Paper ID: | 318 |
---|---|

Title: | Multi-Task Learning as Multi-Objective Optimization |

This work is interesting. I would like to ask the authors to compare their approach to GradNorm. Comparison to Kendall et. al is not sufficient due to caveats of uncertainty weighting. Also, the authors are strongly encourage on NYC V2 data set. This works lacks a stronger experimental section. I have re-read the paper and the rebuttal posted by the authors. I thank them for performing the additional experiments and comparison they did with GradNorm. They did, however, ignore to do demonstrate the performance of their approach on NYU V2 dataset. Furthermore, here is a more detailed reviewed i chose to omit initially. A large portion of the introduction in spent on discussing why assuming a linear combined loss function L = sum(w_iL_i) is not ideal for multitask learning, yet their method is choosing this linear combination of gradients based on their numerical \alpha vector. My high-level opinion is: I think it's a neat idea that makes a valiant effort to take a principle approach on MTL. The results are also promising, The main contribution however, is the approximation of the single backward pass, which was the chain rule plus an application of the triangle inequality. A few more specific comments: (1) I believ from the Desideri paper, that there is a 1d search for the learning rate at each step - they set learning rate to the maximum learning rate possible such that all task losses are monotonically decreasing at that learning rate. In this work, however, the 1d search is not present, despite the paper borrowing heavily from this paper. Is there a justification for this? (2) How does the algorithm interact with more complex update rules? E.G. Adam, momentum? (3) I am still confused by the approximation performing better than the non-approximated version. How is the approximation a form of regularization?
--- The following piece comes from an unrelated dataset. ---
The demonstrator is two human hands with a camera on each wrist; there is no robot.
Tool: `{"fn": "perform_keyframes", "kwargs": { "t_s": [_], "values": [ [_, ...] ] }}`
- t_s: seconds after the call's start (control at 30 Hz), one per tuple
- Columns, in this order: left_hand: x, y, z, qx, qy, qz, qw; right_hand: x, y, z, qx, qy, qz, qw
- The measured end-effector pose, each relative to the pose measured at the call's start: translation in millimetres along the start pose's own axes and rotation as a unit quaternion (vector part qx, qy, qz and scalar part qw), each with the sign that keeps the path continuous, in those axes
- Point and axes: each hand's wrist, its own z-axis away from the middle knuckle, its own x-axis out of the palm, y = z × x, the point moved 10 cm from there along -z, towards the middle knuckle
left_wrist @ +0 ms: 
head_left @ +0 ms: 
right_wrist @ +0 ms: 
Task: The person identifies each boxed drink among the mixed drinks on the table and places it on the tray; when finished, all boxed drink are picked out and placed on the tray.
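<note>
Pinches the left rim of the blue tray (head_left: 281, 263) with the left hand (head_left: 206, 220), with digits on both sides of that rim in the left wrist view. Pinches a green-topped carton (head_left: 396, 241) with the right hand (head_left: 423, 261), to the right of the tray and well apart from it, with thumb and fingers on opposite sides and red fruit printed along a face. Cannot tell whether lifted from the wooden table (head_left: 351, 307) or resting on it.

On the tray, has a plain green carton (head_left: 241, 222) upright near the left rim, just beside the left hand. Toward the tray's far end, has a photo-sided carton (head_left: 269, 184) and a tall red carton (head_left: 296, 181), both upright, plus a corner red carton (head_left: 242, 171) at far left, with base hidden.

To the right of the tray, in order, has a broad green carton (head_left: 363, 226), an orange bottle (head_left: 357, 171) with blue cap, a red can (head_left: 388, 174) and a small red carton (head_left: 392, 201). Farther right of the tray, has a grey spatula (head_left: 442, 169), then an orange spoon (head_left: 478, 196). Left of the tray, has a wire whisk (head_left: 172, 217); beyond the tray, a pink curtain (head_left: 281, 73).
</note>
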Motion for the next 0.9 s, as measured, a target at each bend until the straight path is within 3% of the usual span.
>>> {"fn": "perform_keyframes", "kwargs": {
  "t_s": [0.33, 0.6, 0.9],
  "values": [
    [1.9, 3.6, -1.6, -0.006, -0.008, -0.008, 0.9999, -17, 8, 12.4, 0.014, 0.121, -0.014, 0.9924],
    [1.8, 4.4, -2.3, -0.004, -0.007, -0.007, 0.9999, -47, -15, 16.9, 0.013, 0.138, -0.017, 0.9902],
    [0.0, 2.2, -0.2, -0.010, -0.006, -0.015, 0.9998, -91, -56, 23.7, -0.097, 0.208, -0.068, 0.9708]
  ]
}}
Overall summary of the paper: This paper proposed a multi-task learning algorithm from multi-objective optimization perspective and the authors provided an approximation algorithm, which could accelerate the training process. The authors claim that existing MTL algorithms used linear combinations (uniform weight) of the loss from different tasks, which is hard to achieve the Pareto optimality. Unlike the uniform weight strategy, the authors use the MGDA algorithm to solve the optimal weight, which would increase the performance for all the tasks to achieve the Pareto optimality. Moreover, when solving the sub-problem for shared parameters, the author gave an upper bound of the loss function, and this upper bound optimization only requires one-time back propagation regardless of the number of tasks. The results show that the approximation strategy not only can accelerate the training process but also improve the performance. Strengths: 1. The proposed method can solve the optimal weight for the loss of different tasks. 2. The approximation strategy can efficiently accelerate the training process. 3. The proposed algorithm is easy to implement. Weaknesses: 1. The motivation is not convincing enough. The decrease of training loss does not mean the generalization performance is also good. Pareto optimality is for the training loss decrease, which has no guarantee that it will also improve the generalization performance. 2. The optimization treatment is not novel. 3. The approximation provides a good and easy way to accelerate the algorithm, which is the spotlight of this paper. However, in the experiment, the approximation one is even better than the original one in prediction, which does not make sense. Although the authors provide some qualitative reasons at the end of the paper, it is hard to convince me why this approximation can even improve the prediction result. I noticed that in Table 2, the training time for without approximation is longer than 10 days. Is the baseline without approximation carefully tuned? 4. The author does not include the uniform scaling + approximation strategy. I am wondering how this baseline perform compared to other methods in the paper. This could help readers to understand which part is really effective.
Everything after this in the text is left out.